#### What needs to be done
Write out every record below exactly as given. Leave the pictures out.

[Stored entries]
╔══

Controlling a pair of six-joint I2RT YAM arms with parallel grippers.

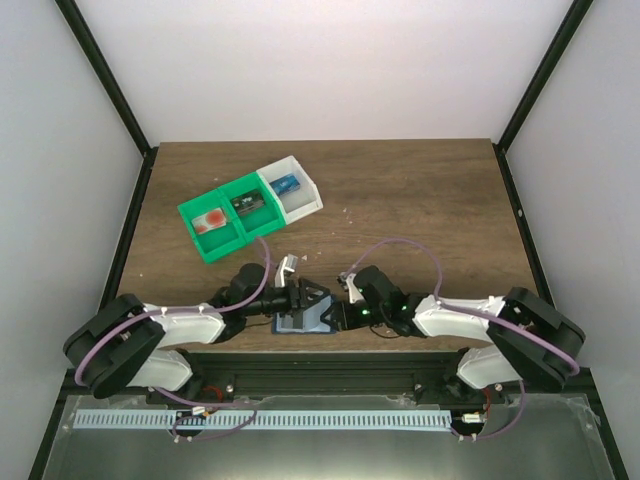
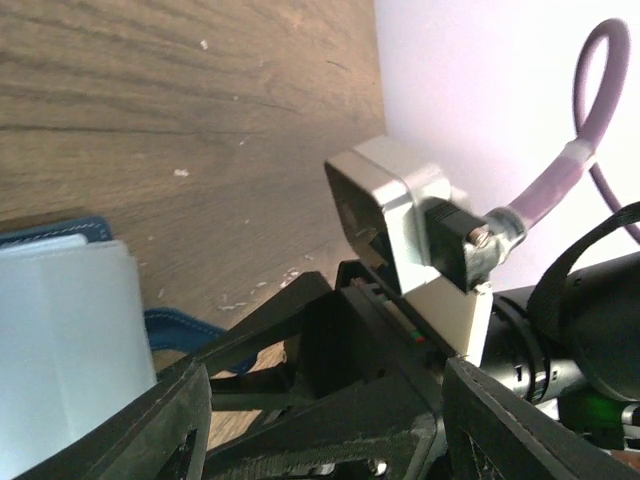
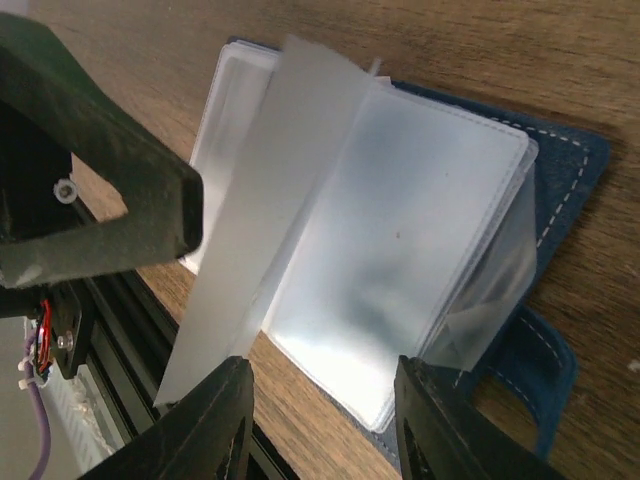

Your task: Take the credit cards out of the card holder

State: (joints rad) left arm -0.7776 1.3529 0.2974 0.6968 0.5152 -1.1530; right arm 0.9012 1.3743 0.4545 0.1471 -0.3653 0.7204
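Jaws apart, our right gripper hovers over the open card holder at the near edge of the desk, left gripper also apart beside it; the clear sleeves we see look empty, so we judge the task nearly done.

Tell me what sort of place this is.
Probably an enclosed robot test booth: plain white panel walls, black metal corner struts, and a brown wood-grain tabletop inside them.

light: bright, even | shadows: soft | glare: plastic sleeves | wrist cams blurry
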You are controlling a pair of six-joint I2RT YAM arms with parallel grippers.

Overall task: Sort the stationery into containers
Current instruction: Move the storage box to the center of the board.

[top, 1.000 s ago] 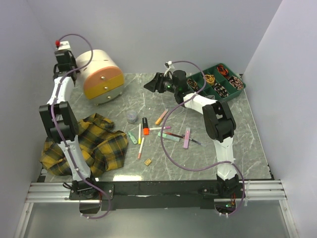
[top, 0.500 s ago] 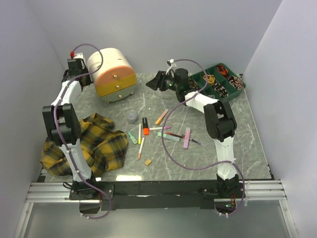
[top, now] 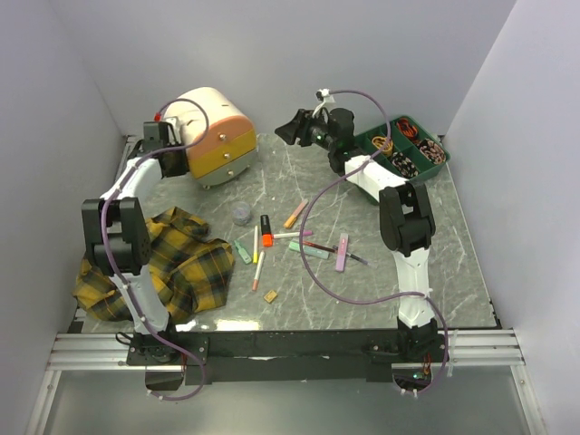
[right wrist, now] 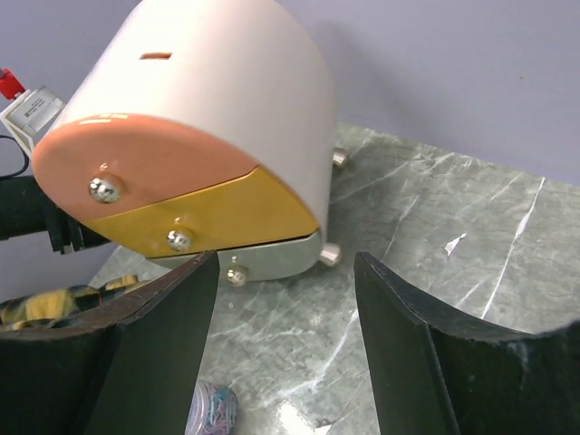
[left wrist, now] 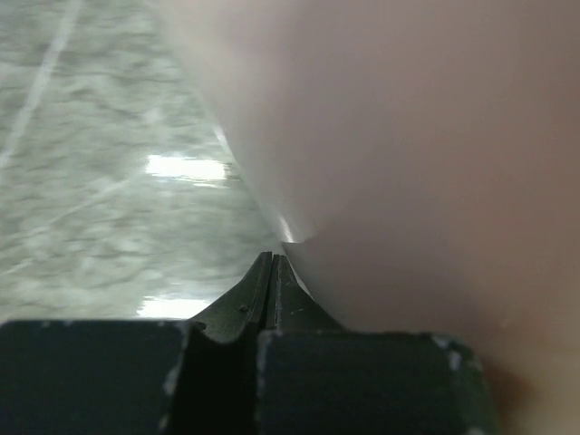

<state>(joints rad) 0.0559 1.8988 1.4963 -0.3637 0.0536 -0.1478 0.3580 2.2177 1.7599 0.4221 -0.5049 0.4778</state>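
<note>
The cream drum-shaped chest (top: 216,127) stands at the back left, its orange drawer (right wrist: 136,168) and yellow drawer (right wrist: 217,213) both closed. My left gripper (top: 181,161) is shut with nothing in it and lies against the chest's left wall (left wrist: 408,136). My right gripper (top: 285,130) hovers open to the right of the chest, facing its front, apart from it. The stationery lies mid-table: an orange highlighter (top: 266,231), a pink marker (top: 342,252), a clear round pot (top: 241,214), a tan block (top: 270,295) and thin pens (top: 257,263).
A yellow-black plaid cloth (top: 154,263) lies bunched at the front left. A green compartment tray (top: 424,172) with small items sits at the back right. Below the yellow drawer the chest has a grey drawer (right wrist: 276,258) and small feet. Walls close in the back and sides.
The left gripper has swept rightward along the back, pushing the chest to the right and turning it. The right gripper has lifted a little and drawn slightly back.
</note>
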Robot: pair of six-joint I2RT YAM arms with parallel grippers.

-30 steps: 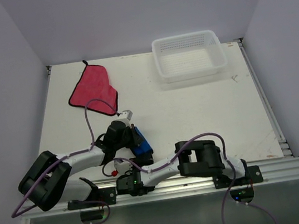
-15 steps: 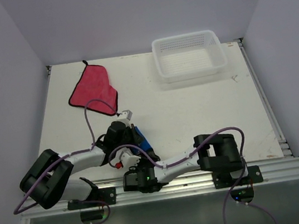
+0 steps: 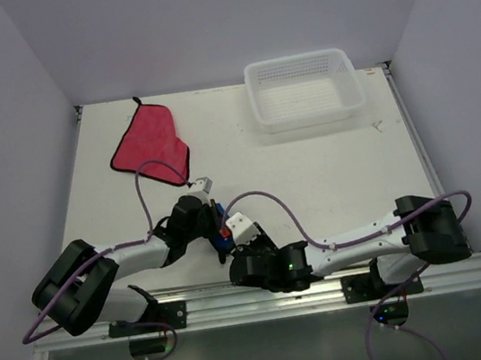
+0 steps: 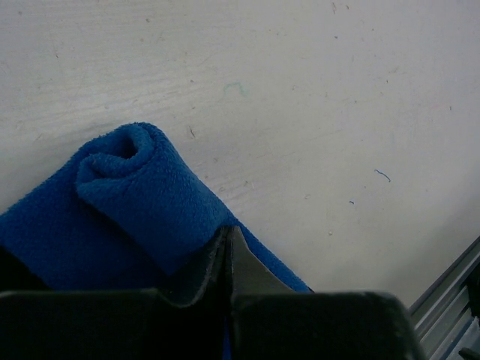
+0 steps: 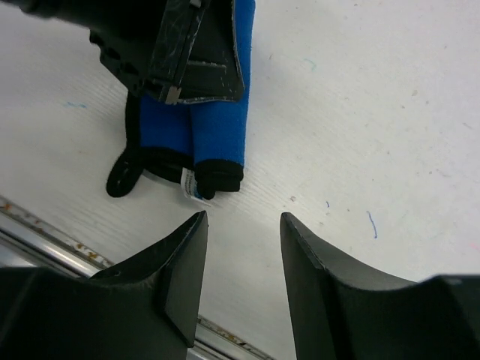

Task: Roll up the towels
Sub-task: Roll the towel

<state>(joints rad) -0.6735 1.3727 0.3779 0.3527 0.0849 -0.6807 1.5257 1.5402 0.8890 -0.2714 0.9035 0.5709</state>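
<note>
I see a scuffed flat white tabletop (image 3: 313, 178) under the left claw (image 4: 227, 244), a silver aluminium rail (image 4: 450, 292) close beside it, and plain pale lavender walls (image 3: 226, 19) well beyond it, evenly lit.

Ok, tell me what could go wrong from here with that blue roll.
1. The left claw pinches only one side of the blue towel. A flat layer lies beside the roll, so it may loosen on release.
2. The right claw stands open just short of the roll's end. Closing there could snag only the dark edging and drag the towel toward the rail.
3. The two claws sit close together and may bump.
</note>
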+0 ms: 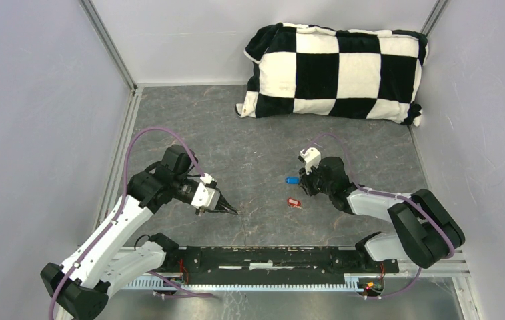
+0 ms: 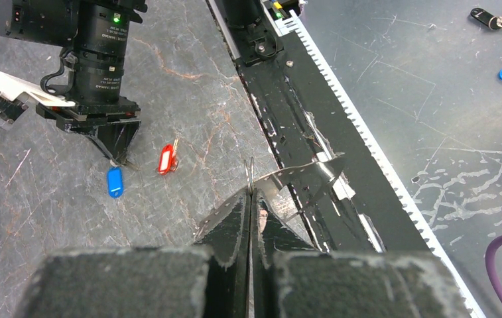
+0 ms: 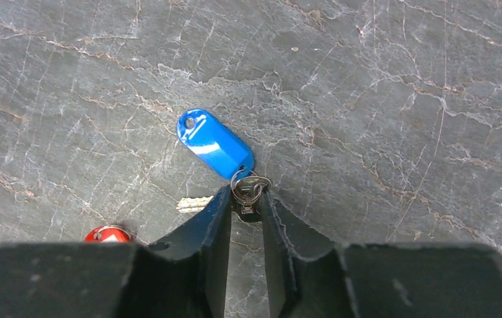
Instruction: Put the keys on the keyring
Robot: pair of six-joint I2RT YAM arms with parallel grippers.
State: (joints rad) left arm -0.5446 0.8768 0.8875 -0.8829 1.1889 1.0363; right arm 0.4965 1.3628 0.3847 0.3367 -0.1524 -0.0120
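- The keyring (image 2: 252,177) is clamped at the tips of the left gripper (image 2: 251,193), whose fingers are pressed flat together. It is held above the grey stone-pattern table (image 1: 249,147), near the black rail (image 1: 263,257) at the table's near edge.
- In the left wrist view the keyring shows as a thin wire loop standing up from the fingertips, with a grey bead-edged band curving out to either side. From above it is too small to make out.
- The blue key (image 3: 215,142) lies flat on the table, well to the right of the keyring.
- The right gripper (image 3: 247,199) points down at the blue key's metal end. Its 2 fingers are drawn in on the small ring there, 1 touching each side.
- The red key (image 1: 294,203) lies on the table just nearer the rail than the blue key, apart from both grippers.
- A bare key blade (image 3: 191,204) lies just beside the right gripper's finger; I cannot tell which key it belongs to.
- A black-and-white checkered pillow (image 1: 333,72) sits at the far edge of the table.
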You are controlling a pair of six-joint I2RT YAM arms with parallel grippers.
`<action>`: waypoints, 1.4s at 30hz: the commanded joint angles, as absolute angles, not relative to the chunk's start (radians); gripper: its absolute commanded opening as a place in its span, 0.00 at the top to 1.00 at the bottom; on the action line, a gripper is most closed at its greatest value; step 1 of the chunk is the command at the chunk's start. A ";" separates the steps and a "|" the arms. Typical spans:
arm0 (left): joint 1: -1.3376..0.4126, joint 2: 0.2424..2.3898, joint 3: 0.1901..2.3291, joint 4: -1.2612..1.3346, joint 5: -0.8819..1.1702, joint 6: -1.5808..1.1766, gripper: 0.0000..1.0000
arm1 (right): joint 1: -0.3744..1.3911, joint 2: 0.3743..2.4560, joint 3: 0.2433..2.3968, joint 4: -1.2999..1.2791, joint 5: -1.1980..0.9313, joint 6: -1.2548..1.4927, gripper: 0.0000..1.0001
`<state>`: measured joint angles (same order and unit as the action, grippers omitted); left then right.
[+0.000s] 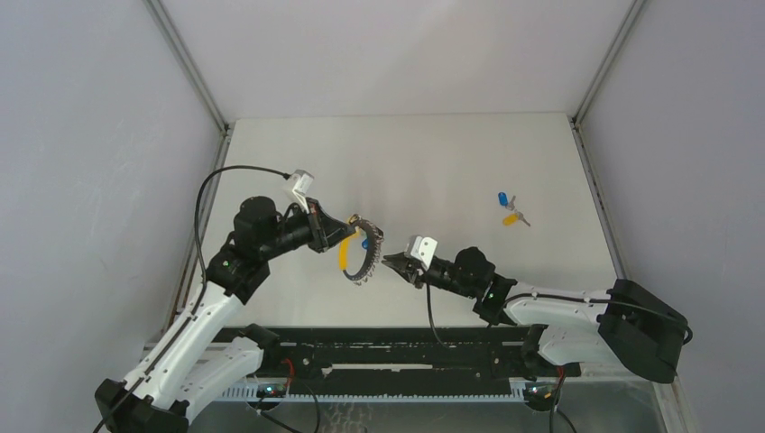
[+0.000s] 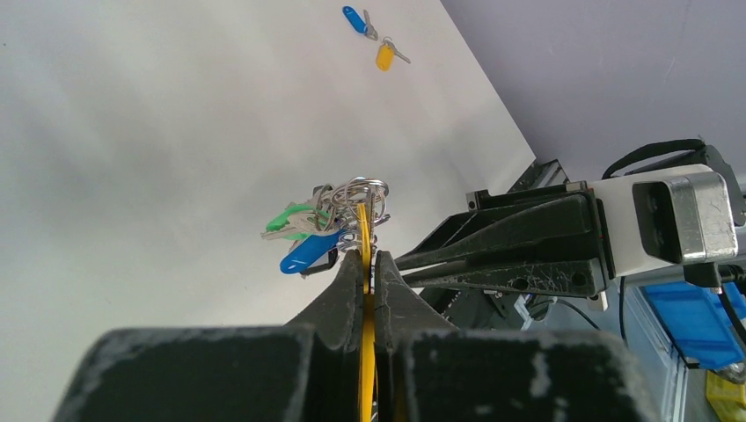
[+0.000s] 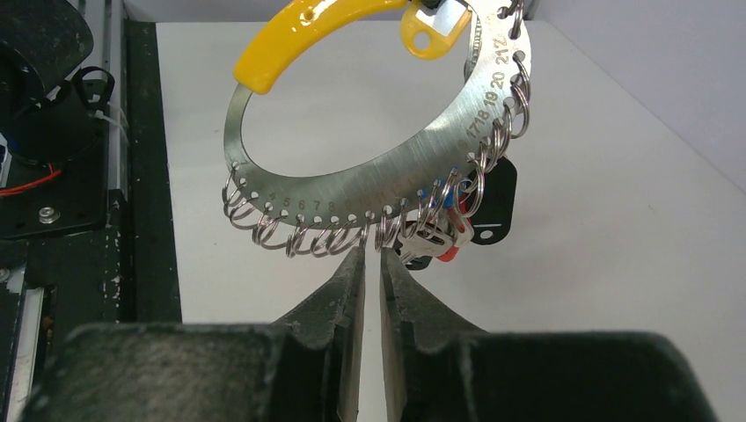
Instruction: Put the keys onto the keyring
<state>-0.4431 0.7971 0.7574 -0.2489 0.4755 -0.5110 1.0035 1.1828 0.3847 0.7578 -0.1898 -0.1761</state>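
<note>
The two loose keys lie on the white table at the right: the blue-capped one (image 1: pixel 502 198) and the yellow-orange one (image 1: pixel 511 218), also in the left wrist view (image 2: pixel 354 18) (image 2: pixel 384 57). My left gripper (image 1: pixel 347 236) (image 2: pixel 369 259) is shut on the yellow handle of the keyring (image 1: pixel 361 257), a numbered silver crescent plate (image 3: pixel 413 158) with several small rings and green, blue and red capped keys (image 2: pixel 303 237), held above the table. My right gripper (image 1: pixel 392 262) (image 3: pixel 370 255) is empty, its jaws a narrow gap apart, tips just under the rings.
The black base rail (image 1: pixel 406 347) runs along the near edge. Grey walls enclose the table (image 1: pixel 433 162) on three sides. My right arm's fingers (image 2: pixel 528 246) show close beside the keyring in the left wrist view.
</note>
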 commanded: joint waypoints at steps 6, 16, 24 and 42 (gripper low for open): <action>-0.448 0.792 0.845 -0.205 0.477 -0.492 1.00 | 1.032 1.188 0.428 0.789 -0.204 -0.152 0.90; -0.449 0.793 0.847 -0.201 0.478 -0.494 1.00 | 1.048 1.228 0.442 0.793 -0.196 -0.130 0.89; -0.452 0.791 0.842 -0.201 0.473 -0.495 1.00 | 1.053 1.245 0.451 0.811 -0.186 -0.126 0.90; -0.460 0.795 0.858 -0.246 0.481 -0.451 1.00 | 1.037 1.233 0.449 0.788 -0.166 -0.088 0.91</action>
<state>-0.4541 0.7998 0.7574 -0.2516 0.4744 -0.4992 1.0428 1.2606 0.4149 0.7658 -0.1616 -0.1112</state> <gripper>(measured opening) 0.025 0.081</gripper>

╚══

#### Solution to the problem
Controlling a pair of six-joint I2RT YAM arms with parallel grippers.


Your task: Take the credit cards out of the card holder

State: (joints rad) left arm -0.7776 1.3529 0.2974 0.6968 0.5152 -1.1530; right arm 0.9012 1.3743 0.4545 0.1471 -0.3653 0.7204
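Jaws apart, our right gripper hovers over the open card holder at the near edge of the desk, left gripper also apart beside it; the clear sleeves we see look empty, so we judge the task nearly done.

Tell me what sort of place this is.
Probably an enclosed robot test booth: plain white panel walls, black metal corner struts, and a brown wood-grain tabletop inside them.

light: bright, even | shadows: soft | glare: plastic sleeves | wrist cams blurry
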You are controlling a pair of six-joint I2RT YAM arms with parallel grippers.

Overall task: Sort the stationery into containers
Current instruction: Move the storage box to the center of the board.

[top, 1.000 s ago] 
[top, 0.500 s ago] 
[top, now] 
[right wrist, now] 
[left wrist, now] 

<state>(joints rad) 0.0559 1.8988 1.4963 -0.3637 0.0536 -0.1478 0.3580 2.2177 1.7599 0.4221 -0.5049 0.4778</state>
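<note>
The cream drum-shaped chest (top: 216,127) stands at the back left, its orange drawer (right wrist: 136,168) and yellow drawer (right wrist: 217,213) both closed. My left gripper (top: 181,161) is shut with nothing in it and lies against the chest's left wall (left wrist: 408,136). My right gripper (top: 285,130) hovers open to the right of the chest, facing its front, apart from it. The stationery lies mid-table: an orange highlighter (top: 266,231), a pink marker (top: 342,252), a clear round pot (top: 241,214), a tan block (top: 270,295) and thin pens (top: 257,263).
A yellow-black plaid cloth (top: 154,263) lies bunched at the front left. A green compartment tray (top: 424,172) with small items sits at the back right. Below the yellow drawer the chest has a grey drawer (right wrist: 276,258) and small feet. Walls close in the back and sides.
The left gripper has swept rightward along the back, pushing the chest to the right and turning it. The right gripper has lifted a little and drawn slightly back.
</note>
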Robot: pair of six-joint I2RT YAM arms with parallel grippers.

-30 steps: 
-15 steps: 
+0 steps: 
+0 steps: 
+0 steps: 

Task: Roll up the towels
Sub-task: Roll the towel

<state>(joints rad) -0.6735 1.3727 0.3779 0.3527 0.0849 -0.6807 1.5257 1.5402 0.8890 -0.2714 0.9035 0.5709</state>
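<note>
I see a scuffed flat white tabletop (image 3: 313, 178) under the left claw (image 4: 227, 244), a silver aluminium rail (image 4: 450, 292) close beside it, and plain pale lavender walls (image 3: 226, 19) well beyond it, evenly lit.

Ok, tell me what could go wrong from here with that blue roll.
1. The left claw pinches only one side of the blue towel. A flat layer lies beside the roll, so it may loosen on release.
2. The right claw stands open just short of the roll's end. Closing there could snag only the dark edging and drag the towel toward the rail.
3. The two claws sit close together and may bump.
</note>
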+0 ms: 
+0 ms: 
+0 ms: 
Instruction: Put the keys on the keyring
Robot: pair of six-joint I2RT YAM arms with parallel grippers.
State: (joints rad) left arm -0.5446 0.8768 0.8875 -0.8829 1.1889 1.0363; right arm 0.4965 1.3628 0.3847 0.3367 -0.1524 -0.0120
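- The keyring (image 2: 252,177) is clamped at the tips of the left gripper (image 2: 251,193), whose fingers are pressed flat together. It is held above the grey stone-pattern table (image 1: 249,147), near the black rail (image 1: 263,257) at the table's near edge.
- In the left wrist view the keyring shows as a thin wire loop standing up from the fingertips, with a grey bead-edged band curving out to either side. From above it is too small to make out.
- The blue key (image 3: 215,142) lies flat on the table, well to the right of the keyring.
- The right gripper (image 3: 247,199) points down at the blue key's metal end. Its 2 fingers are drawn in on the small ring there, 1 touching each side.
- The red key (image 1: 294,203) lies on the table just nearer the rail than the blue key, apart from both grippers.
- A bare key blade (image 3: 191,204) lies just beside the right gripper's finger; I cannot tell which key it belongs to.
- A black-and-white checkered pillow (image 1: 333,72) sits at the far edge of the table.
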You are controlling a pair of six-joint I2RT YAM arms with parallel grippers.
`<action>`: waypoints, 1.4s at 30hz: the commanded joint angles, as absolute angles, not relative to the chunk's start (radians); gripper: its absolute commanded opening as a place in its span, 0.00 at the top to 1.00 at the bottom; on the action line, a gripper is most closed at its greatest value; step 1 of the chunk is the command at the chunk's start. A ";" separates the steps and a "|" the arms. Typical spans:
arm0 (left): joint 1: -1.3376..0.4126, joint 2: 0.2424..2.3898, joint 3: 0.1901..2.3291, joint 4: -1.2612..1.3346, joint 5: -0.8819..1.1702, joint 6: -1.5808..1.1766, gripper: 0.0000..1.0000
arm1 (right): joint 1: -0.3744..1.3911, joint 2: 0.3743..2.4560, joint 3: 0.2433..2.3968, joint 4: -1.2999..1.2791, joint 5: -1.1980..0.9313, joint 6: -1.2548..1.4927, gripper: 0.0000..1.0001
`<state>`: measured joint angles (same order and unit as the action, grippers omitted); left then right.
[+0.000s] 
[+0.000s] 
[+0.000s] 
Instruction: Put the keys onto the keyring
<state>-0.4431 0.7971 0.7574 -0.2489 0.4755 -0.5110 1.0035 1.1828 0.3847 0.7578 -0.1898 -0.1761</state>
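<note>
The two loose keys lie on the white table at the right: the blue-capped one (image 1: pixel 502 198) and the yellow-orange one (image 1: pixel 511 218), also in the left wrist view (image 2: pixel 354 18) (image 2: pixel 384 57). My left gripper (image 1: pixel 347 236) (image 2: pixel 369 259) is shut on the yellow handle of the keyring (image 1: pixel 361 257), a numbered silver crescent plate (image 3: pixel 413 158) with several small rings and green, blue and red capped keys (image 2: pixel 303 237), held above the table. My right gripper (image 1: pixel 392 262) (image 3: pixel 370 255) is empty, its jaws a narrow gap apart, tips just under the rings.
The black base rail (image 1: pixel 406 347) runs along the near edge. Grey walls enclose the table (image 1: pixel 433 162) on three sides. My right arm's fingers (image 2: pixel 528 246) show close beside the keyring in the left wrist view.
</note>
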 commanded: joint waypoints at steps 6, 16, 24 and 42 (gripper low for open): <action>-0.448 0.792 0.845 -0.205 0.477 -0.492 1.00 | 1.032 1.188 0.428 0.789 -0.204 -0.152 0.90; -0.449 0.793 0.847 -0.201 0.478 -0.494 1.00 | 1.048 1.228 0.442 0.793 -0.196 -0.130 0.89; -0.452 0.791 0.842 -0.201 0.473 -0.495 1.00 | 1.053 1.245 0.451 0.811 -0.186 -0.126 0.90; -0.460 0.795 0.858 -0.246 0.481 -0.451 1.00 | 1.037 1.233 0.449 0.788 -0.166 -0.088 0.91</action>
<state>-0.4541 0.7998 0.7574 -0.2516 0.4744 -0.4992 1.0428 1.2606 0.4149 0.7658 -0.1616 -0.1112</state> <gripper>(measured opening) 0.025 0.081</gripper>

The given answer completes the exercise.